■ **COLLECTED DATA**:

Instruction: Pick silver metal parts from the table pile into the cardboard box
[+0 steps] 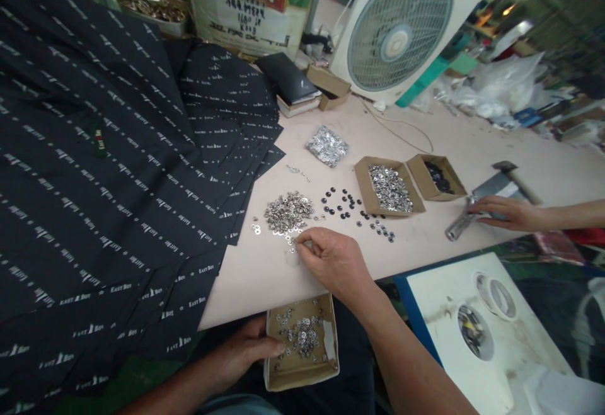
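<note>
My left hand [253, 342] grips the left side of a shallow cardboard box [297, 380] below the table's front edge, its thumb over the rim. Small silver metal rings [305, 334], like snap fastener parts, lie inside. Over the table, my right hand [333, 262] has its thumb and fingertips pressed together at the near edge of a pile of silver snap parts [288, 212]. Whatever the fingertips hold is too small to make out. Scattered black round caps [344, 202] lie to the right of the pile.
Dark printed fabric [108, 169] covers the left. Behind the pile lie a bag of silver parts [327, 146], a box of silver pieces [369, 196] and a box of black pieces [442, 196]. A fan [399, 37] stands behind. Another person's hand [510, 213] touches a metal tool [459, 225].
</note>
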Tool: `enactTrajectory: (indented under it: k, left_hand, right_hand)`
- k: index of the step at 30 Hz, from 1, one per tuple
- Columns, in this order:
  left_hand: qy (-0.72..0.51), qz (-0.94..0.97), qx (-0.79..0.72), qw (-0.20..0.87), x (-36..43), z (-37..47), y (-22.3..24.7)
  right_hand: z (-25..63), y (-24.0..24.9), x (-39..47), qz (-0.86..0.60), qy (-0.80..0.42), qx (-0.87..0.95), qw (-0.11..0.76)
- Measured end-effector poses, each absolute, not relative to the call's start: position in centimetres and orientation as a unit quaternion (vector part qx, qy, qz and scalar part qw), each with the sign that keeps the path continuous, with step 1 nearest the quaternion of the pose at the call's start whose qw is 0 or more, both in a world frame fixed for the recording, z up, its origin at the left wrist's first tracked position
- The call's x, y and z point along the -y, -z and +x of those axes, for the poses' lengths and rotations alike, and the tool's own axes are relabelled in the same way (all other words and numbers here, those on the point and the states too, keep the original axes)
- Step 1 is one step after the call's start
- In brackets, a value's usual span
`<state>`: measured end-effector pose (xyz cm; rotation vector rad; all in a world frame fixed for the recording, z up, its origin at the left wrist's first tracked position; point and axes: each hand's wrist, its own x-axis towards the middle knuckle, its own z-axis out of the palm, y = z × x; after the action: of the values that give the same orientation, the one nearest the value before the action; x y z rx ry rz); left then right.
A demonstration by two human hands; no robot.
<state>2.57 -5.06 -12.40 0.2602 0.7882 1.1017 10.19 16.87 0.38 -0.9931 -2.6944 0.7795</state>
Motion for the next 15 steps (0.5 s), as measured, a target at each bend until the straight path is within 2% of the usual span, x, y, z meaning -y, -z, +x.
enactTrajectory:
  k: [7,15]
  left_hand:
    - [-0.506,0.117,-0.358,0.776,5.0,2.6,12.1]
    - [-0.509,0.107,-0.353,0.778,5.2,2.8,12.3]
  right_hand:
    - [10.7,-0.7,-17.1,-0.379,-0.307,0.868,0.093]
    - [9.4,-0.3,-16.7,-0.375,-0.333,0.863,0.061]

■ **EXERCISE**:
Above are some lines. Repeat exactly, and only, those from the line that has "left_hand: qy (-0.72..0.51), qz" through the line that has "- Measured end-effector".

■ **WORKED SOLUTION**:
  left_hand: qy (-0.72..0.51), qz (-0.94..0.97), qx (-0.79..0.72), qw (-0.20..0.87), x (-36..43), z (-37..47), y (-22.3..24.7)
  right_hand: z (-25..63), y (-24.0..24.9), x (-39..47), qz (-0.86..0.60), qy (-0.80..0.42), qx (-0.87..0.95), qw (-0.11..0.76)
- Measured end-effector poses, each absolute, not relative to the call's start: position in centimetres and orientation as a unit quaternion (vector part qx, qy, qz and scalar part qw), each with the sign that keeps the path continuous, with step 1 nearest the quaternion of the pose at the call's start whose qw is 0 or more, both in a world frame fixed for the recording, z up, its origin at the left wrist's first tracked position

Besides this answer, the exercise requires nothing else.